Dakera vs Weaviate
Weaviate is a versatile open-source vector database with a module system for vectorization, generative AI, and multi-modal search. Dakera is a purpose-built memory engine for AI agents. Both can store and search embeddings, but they are designed for very different primary use cases.
Feature Comparison
| Feature | Dakera | Weaviate |
|---|---|---|
| Category | AI Agent Memory Engine | Vector Database with Module System |
| Language | Rust | Go |
| Query API | REST + gRPC | GraphQL + REST |
| Vector Search | HNSW with hybrid BM25 + RRF fusion | HNSW + BM25 (hybrid search available) |
| Reranking | On-device cross-encoder (bge-reranker-base) | Reranker modules (Cohere, etc.) |
| Vectorization | On-device ONNX (MiniLM, BGE, E5) | Module-based (OpenAI, Cohere, HuggingFace, local transformers) |
| Memory Decay | 6 strategies | Not available |
| Sessions | Full session management + namespaces | Not available (tenant isolation via multi-tenancy) |
| Knowledge Graph | Entity extraction (GLiNER), BFS | Cross-references between objects |
| Generative | External LLM integration (optional) | Generative modules (RAG built-in) |
| Multi-modal | Text-focused | Text, image, video, audio (via modules) |
| Multi-tenancy | Namespaces + scoped API keys | Native multi-tenancy (class-level isolation) |
| SDKs | Python, TypeScript, Go, Rust | Python, TypeScript, Go, Java |
| License | MIT SDKs, proprietary server | BSD-3-Clause |
Architecture Differences
Dakera
A focused memory engine with a clear mission: store, retrieve, and manage AI agent memories intelligently.
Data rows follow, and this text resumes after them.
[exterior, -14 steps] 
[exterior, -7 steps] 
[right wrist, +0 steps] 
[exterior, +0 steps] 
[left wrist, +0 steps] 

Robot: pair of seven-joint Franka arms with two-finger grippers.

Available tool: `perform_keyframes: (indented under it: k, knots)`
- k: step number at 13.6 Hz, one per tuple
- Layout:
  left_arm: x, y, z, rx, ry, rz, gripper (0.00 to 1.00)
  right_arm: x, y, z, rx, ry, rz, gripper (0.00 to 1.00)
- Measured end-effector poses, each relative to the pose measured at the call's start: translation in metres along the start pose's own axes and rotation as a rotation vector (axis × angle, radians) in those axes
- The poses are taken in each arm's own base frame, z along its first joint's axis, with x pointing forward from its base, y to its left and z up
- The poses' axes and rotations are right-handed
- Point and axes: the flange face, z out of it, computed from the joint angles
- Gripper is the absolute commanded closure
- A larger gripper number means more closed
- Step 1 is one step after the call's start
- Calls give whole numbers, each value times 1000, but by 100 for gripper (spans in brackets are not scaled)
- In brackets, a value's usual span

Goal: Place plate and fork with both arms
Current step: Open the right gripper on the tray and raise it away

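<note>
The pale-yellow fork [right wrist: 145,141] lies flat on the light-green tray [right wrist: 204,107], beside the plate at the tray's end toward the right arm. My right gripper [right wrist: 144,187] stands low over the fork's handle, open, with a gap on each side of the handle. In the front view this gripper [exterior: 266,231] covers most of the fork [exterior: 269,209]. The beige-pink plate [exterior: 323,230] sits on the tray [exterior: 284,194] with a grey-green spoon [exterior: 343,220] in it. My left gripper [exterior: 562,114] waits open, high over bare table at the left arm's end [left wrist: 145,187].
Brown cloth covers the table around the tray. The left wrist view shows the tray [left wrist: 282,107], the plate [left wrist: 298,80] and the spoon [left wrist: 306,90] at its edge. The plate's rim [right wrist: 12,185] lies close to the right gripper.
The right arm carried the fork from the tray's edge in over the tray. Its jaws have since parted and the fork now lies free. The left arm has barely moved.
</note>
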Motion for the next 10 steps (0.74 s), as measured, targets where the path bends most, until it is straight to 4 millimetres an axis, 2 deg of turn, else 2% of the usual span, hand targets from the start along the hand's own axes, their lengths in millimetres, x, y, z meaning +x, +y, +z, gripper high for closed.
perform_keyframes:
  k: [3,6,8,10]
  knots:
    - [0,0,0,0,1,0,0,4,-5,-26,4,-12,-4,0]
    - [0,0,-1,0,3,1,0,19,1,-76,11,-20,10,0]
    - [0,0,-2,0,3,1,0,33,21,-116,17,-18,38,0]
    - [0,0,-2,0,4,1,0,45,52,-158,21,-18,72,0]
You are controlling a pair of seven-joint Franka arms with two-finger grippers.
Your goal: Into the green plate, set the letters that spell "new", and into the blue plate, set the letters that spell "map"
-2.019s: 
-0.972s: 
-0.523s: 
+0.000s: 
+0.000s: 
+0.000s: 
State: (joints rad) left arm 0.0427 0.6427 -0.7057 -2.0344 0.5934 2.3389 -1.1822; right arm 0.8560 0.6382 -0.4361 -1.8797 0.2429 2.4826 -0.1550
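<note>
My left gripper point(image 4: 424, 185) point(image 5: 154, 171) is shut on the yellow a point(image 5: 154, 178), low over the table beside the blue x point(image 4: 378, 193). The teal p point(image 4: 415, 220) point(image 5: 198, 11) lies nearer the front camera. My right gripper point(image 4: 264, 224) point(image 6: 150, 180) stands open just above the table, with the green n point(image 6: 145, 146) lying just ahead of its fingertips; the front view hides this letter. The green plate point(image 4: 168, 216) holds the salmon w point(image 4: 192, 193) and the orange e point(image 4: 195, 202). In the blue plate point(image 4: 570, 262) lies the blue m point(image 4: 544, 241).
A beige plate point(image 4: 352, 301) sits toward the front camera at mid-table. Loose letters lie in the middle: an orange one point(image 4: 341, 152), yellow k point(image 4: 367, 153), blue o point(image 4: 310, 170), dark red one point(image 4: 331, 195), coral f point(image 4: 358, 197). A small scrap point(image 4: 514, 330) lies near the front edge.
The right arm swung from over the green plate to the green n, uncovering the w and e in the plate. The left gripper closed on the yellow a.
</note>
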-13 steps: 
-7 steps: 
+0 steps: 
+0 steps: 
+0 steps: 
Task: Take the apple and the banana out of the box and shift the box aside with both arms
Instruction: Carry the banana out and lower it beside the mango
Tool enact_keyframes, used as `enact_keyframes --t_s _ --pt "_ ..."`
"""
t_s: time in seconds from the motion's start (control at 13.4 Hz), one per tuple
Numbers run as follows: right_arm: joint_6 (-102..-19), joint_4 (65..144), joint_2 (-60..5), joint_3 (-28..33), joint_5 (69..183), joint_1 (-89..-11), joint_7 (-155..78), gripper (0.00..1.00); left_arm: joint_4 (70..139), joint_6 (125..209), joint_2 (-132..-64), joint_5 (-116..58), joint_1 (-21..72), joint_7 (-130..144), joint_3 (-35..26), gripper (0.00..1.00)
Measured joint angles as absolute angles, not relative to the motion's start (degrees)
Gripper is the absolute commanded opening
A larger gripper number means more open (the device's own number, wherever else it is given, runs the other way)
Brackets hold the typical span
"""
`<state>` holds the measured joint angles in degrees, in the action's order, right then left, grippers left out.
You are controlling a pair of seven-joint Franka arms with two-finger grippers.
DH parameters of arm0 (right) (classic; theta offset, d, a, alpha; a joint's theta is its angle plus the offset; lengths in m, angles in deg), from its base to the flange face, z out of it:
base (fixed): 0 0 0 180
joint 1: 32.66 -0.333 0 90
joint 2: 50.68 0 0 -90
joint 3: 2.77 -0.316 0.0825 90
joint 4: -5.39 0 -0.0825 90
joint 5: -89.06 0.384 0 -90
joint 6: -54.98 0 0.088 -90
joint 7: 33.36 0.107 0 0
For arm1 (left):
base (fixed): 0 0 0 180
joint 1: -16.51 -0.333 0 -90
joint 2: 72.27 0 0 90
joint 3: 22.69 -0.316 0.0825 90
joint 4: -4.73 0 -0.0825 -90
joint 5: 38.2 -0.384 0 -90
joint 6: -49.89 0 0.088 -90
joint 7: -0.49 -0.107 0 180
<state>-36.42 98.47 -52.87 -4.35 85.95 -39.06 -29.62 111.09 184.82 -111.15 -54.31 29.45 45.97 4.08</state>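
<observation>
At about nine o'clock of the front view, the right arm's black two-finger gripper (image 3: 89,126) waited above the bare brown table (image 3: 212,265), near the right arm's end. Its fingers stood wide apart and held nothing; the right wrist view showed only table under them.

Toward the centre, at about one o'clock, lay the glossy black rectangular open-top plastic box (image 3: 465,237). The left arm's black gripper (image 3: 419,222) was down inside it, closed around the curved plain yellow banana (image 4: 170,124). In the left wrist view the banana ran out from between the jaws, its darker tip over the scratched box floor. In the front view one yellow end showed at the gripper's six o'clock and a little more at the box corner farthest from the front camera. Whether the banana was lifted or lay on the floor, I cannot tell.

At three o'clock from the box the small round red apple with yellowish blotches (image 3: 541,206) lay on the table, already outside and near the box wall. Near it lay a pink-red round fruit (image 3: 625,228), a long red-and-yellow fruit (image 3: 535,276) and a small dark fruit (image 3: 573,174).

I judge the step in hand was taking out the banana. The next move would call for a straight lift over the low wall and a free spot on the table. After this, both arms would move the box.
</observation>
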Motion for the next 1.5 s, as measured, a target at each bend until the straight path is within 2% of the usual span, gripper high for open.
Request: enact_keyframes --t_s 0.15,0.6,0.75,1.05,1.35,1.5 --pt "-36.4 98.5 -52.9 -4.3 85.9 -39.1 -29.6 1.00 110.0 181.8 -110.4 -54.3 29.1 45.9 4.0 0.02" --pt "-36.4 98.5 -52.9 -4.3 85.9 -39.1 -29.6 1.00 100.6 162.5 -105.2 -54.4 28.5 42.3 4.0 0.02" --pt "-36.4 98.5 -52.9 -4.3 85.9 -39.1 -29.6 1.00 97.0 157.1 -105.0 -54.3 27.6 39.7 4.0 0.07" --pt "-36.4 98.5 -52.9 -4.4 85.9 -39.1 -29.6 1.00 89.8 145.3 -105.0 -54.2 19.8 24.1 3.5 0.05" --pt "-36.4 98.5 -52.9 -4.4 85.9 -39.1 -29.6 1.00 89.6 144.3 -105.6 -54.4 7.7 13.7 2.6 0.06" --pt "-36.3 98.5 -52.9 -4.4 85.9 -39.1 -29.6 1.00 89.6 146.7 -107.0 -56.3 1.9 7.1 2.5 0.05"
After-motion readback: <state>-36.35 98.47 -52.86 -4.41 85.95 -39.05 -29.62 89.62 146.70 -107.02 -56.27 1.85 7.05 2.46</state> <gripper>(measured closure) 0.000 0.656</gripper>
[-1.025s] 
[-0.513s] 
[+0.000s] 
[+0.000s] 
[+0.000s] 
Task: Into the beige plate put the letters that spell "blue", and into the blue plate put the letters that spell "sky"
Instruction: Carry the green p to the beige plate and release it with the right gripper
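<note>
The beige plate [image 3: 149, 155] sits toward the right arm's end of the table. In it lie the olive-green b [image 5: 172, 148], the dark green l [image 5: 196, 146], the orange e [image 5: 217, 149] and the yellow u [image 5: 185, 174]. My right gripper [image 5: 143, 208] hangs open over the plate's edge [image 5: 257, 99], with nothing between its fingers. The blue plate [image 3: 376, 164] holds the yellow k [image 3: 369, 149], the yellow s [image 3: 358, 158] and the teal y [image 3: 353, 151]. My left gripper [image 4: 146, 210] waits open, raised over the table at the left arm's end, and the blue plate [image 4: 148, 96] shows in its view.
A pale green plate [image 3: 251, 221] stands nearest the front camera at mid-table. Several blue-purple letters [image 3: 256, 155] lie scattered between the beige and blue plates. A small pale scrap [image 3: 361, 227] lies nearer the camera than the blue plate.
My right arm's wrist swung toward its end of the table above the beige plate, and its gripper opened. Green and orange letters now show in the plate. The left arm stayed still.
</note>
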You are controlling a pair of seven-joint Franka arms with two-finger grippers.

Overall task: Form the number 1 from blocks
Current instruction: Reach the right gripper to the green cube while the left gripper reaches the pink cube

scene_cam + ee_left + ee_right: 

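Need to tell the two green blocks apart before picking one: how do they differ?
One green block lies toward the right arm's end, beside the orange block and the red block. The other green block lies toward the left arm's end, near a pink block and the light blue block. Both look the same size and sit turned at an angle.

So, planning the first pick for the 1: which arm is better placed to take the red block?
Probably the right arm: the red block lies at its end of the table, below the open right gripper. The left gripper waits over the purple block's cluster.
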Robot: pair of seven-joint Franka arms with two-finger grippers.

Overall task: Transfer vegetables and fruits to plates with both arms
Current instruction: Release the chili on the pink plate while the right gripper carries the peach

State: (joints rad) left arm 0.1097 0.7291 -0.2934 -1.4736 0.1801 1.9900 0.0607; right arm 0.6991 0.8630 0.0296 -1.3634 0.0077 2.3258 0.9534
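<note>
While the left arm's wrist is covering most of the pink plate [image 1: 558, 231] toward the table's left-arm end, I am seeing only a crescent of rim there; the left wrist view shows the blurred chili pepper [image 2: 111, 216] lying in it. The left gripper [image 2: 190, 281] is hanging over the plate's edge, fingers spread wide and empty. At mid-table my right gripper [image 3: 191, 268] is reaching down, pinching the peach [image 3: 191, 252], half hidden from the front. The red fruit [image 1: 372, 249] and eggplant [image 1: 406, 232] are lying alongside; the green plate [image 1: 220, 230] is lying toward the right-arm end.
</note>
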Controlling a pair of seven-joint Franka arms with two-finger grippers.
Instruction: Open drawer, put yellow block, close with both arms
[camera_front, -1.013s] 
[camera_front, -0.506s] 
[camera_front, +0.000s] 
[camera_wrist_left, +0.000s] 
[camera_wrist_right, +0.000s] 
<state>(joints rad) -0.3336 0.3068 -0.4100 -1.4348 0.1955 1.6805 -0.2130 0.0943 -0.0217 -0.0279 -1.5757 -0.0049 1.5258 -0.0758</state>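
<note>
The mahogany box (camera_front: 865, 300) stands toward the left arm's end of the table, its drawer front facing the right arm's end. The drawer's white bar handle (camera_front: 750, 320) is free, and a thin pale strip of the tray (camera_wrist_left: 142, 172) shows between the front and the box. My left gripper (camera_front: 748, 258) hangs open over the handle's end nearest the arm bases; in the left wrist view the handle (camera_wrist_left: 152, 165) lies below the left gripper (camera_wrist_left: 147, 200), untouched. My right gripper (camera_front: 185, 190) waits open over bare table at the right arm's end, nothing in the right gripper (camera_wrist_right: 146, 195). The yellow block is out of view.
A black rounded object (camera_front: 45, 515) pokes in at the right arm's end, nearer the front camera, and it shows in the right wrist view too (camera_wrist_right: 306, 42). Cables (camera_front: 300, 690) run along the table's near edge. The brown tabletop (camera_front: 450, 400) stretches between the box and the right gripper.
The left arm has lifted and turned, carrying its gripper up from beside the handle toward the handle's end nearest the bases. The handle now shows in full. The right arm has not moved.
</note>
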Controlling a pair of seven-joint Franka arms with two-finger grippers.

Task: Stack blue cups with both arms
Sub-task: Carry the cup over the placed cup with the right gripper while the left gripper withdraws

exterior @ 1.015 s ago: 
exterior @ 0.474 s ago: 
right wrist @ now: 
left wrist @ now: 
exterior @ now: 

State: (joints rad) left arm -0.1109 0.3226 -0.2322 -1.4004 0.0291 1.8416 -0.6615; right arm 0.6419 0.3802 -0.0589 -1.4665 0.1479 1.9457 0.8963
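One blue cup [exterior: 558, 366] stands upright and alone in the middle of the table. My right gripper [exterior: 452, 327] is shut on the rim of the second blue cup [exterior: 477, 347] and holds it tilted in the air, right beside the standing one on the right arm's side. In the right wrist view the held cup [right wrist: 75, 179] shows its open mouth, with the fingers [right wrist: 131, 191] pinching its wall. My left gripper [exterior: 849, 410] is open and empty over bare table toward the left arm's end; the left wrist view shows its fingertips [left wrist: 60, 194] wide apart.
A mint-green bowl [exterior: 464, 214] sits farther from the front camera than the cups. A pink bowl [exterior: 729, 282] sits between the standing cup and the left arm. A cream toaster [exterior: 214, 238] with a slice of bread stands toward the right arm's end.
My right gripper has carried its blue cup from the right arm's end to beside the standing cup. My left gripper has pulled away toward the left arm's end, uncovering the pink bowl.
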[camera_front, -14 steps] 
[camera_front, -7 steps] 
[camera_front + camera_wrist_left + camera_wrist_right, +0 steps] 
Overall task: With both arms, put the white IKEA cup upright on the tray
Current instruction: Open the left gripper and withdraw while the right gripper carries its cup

All ML inference (embedding, reranking, entity extraction) happens on-device via ONNX — no external API calls needed. The architecture is intentionally narrow: do memory well rather than being a general-purpose data platform.
Weaviate
A highly extensible vector database built around a module system. Weaviate's core strength is flexibility: plug in different vectorization modules (OpenAI, Cohere, local transformers), add generative AI modules for RAG, support multi-modal data (images, audio), and query via GraphQL. The architecture is broader — it is a platform for AI-native applications, not specifically agent memory. It supports hybrid search (BM25 + vector) natively, making it one of the more capable vector databases for text retrieval.
Deployment Model
| Aspect | Dakera | Weaviate |
|---|---|---|
| Self-hosted | Single binary (Docker, K8s, systemd) | Docker, Kubernetes (Helm), requires modules |
| Cloud | Coming soon | Weaviate Cloud (WCD) — managed, serverless option |
| Dependencies | None (self-contained) | Module containers (vectorizer, generative, etc.) |
| Complexity | Single process | Core + module sidecars (can be complex) |
| Scaling | Vertical + manual horizontal | Horizontal (replication + sharding) |
Pricing Comparison
| Tier | Dakera | Weaviate |
|---|---|---|
| Open Source | Self-hosted free (MIT SDKs) | Fully open-source (BSD-3-Clause) |
| Self-hosted | $0 + your infra | $0 + your infra (+ module API costs) |
| Cloud | Coming soon | Serverless: from $25/mo; Dedicated: from ~$150/mo |
Note: Weaviate's self-hosted cost can be higher due to module dependencies (e.g., if using OpenAI vectorizer, you pay OpenAI per-token). Dakera's on-device inference eliminates this entirely.
When to Choose
Choose Weaviate if:
- You need multi-modal search (images, video, audio alongside text)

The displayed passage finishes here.